The World Council of Churches’ general secretary, the Rev. Samuel Kobia, has congratulated Fernando Lugo, the former Roman Catholic bishop of San Pedro, on his victory in Paraguay’s recent presidential election.

"We have been moved by your statements, both during the election campaign and after being elected, that reflect the rich tradition of a Latin American Christianity that has struggled to follow Jesus amidst a reality marked by inequality and injustice," Kobia said in a message to Lugo published on 30 April.

Lugo, dubbed the "bishop of the poor", won the presidential election on 20 April with promises to redistribute income and undertake land reform. His success represents a break with the political tradition of Paraguay, where the Colorado Party has ruled for 61 years.

"Your commitment to the poorest and most excluded in Paraguay, especially peasants and indigenous people, has laid a foundation that under your presidency, the whole of the Paraguayan people will be able to build a society that reduces the gap between rich and poor and addresses corruption with honesty and transparency," Kobia stated.

Lugo will be inaugurated as president on 15 August. He resigned as bishop of San Pedro in 2005, and gained national attention the following year when he led a mass demonstration against the government of Nicanor Duarte Frutos.

The WCC groups 349 churches around the world, principally Orthodox, Anglican and Protestant. The Catholic Church is not a member of the council but its serves on some WCC committees and cooperates with the council on a number of programmes.
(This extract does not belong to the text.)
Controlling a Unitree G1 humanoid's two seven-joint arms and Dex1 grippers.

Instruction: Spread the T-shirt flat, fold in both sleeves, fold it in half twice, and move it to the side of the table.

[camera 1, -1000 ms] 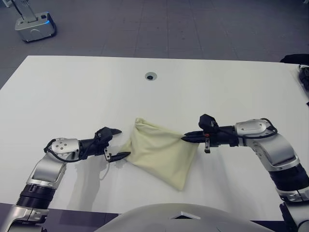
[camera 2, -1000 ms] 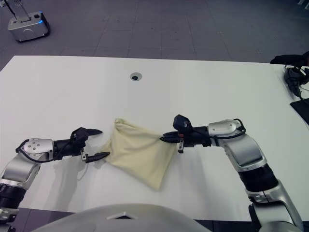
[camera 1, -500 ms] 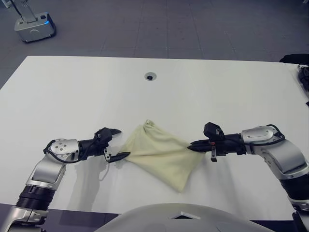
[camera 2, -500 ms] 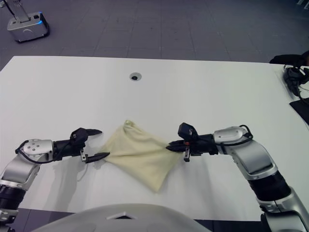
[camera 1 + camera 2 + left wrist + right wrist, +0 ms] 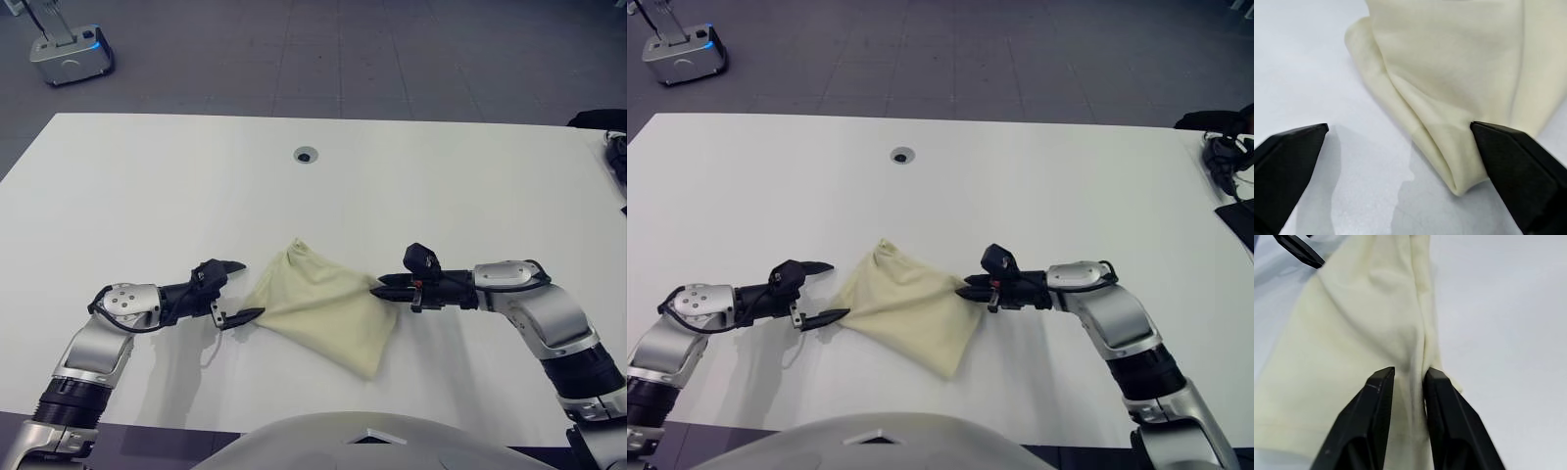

Lugo announced in December 2006 that he intended to run for the presidency, and became the candidate of the Patriotic Alliance for Change, a coalition of political parties and other groups from across the political spectrum.

After announcing his intention to stand for the presidency, Lugo petitioned Pope Benedict XVI to be allowed to return to the status of a lay person. The Vatican refused, saying ordination is a lifelong sacrament, but suspended Lugo from exercising a priestly ministry.

The Paraguayan Catholic bishops’ conference made no official statement after the elections, but the country’s ABC newspaper quoted Bishop Adalberto Martinez Flores of San Pedro, secretary of the conference, as saying it "accepts and acknowledges the victory of Lugo as president-elect of Paraguay", the Catholic News Service reported.